THE DATA:
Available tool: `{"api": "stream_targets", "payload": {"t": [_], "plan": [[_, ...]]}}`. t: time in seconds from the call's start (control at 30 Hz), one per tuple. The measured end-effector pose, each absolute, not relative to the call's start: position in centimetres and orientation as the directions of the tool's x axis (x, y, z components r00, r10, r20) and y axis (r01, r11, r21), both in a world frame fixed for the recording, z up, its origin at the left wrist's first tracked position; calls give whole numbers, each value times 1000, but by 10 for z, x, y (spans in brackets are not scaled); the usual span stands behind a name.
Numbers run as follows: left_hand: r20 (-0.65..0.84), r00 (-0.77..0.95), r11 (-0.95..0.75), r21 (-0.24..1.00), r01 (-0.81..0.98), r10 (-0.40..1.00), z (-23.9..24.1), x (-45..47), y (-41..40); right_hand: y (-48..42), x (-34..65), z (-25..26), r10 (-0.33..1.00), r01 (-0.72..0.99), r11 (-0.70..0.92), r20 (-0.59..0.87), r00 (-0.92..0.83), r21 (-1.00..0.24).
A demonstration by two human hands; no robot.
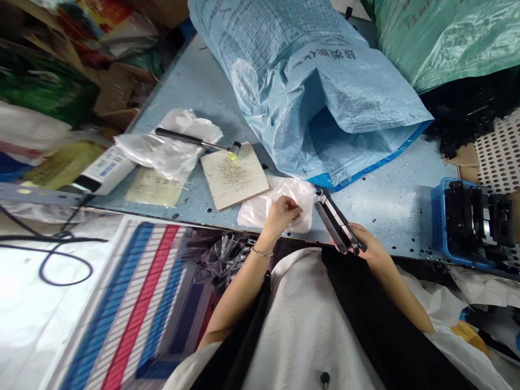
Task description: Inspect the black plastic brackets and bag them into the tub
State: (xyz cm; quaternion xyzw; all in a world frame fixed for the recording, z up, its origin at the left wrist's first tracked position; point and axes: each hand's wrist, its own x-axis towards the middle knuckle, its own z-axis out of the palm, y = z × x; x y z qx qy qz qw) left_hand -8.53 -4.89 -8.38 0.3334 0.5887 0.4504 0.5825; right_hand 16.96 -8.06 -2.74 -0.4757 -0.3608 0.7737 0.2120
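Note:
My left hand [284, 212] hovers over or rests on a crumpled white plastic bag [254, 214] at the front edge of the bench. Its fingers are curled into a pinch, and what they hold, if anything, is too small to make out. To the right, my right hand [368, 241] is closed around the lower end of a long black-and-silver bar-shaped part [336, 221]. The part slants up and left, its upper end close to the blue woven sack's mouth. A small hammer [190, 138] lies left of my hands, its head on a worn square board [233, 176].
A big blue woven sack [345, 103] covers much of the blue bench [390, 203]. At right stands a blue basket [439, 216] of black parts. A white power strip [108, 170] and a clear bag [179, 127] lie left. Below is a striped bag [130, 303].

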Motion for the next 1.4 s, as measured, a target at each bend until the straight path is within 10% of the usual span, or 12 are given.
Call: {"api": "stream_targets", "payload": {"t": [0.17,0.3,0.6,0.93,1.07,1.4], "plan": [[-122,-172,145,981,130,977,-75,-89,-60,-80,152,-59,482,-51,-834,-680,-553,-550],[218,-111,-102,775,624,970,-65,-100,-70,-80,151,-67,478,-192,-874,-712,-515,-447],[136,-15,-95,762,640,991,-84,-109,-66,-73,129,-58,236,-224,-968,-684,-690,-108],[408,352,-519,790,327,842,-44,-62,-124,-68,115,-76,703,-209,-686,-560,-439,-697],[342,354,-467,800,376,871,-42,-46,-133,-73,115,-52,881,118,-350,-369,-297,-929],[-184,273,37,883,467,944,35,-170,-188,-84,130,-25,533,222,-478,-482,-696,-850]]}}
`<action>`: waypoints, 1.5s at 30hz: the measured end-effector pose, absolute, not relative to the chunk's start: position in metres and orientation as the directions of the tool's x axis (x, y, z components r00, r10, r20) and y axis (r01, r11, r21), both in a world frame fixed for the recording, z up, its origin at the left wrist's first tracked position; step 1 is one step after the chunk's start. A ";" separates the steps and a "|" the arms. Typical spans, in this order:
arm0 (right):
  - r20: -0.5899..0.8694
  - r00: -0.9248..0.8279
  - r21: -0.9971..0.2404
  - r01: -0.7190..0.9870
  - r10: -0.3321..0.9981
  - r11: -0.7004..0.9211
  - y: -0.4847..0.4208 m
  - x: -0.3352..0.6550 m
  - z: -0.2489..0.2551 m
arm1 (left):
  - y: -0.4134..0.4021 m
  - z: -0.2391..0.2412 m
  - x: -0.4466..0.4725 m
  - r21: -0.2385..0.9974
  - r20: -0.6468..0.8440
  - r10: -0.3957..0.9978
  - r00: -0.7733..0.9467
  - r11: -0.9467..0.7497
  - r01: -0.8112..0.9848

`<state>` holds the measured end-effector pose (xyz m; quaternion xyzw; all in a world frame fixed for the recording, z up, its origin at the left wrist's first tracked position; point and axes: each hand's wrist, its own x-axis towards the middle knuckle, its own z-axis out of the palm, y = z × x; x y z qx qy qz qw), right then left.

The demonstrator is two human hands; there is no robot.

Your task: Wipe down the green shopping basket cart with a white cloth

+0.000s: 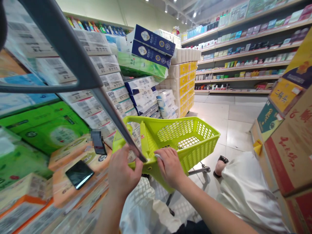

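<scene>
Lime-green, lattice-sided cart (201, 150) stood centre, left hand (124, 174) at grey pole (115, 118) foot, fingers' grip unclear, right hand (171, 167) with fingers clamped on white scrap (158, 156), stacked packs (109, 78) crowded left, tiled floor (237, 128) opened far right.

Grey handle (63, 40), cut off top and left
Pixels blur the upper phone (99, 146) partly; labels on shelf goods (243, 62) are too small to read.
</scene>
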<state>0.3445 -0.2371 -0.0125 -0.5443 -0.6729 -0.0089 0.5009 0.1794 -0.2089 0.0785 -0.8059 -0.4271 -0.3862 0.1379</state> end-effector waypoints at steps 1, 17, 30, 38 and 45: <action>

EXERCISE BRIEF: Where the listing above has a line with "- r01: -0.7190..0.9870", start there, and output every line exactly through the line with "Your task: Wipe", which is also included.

RESPONSE TO THE TASK:
  - r01: -0.7190..0.9870
  - r10: -0.3321..0.9981
  - r11: -0.7004..0.9211
  - y: -0.4847..0.4208 m
  - x: -0.3352..0.6550 m
  - z: -0.2489..0.2551 m
arm1 (left):
  - y: -0.4134..0.4021 m
  - z: -0.2391..0.2412 m
  - x: -0.4466..0.4725 m
  - r21: -0.2385..0.9974
  - r20: -0.6468..0.8440
  - r10: -0.3957..0.9978
  - r00: -0.7733..0.9467
  - r11: -0.9467..0.7497
  - r01: -0.8112..0.9848

`<state>` holds the measured end-effector pose (xyz m; quaternion xyzw; all in a world frame fixed for the recording, z up, its origin at the left wrist's first tracked position; point and axes: each hand's wrist, its own x-axis towards the middle knuckle, its own z-axis out of the palm, y = z × x; x y z qx qy qz qw), right then left.

The demonstrator is two human hands; there is no robot.

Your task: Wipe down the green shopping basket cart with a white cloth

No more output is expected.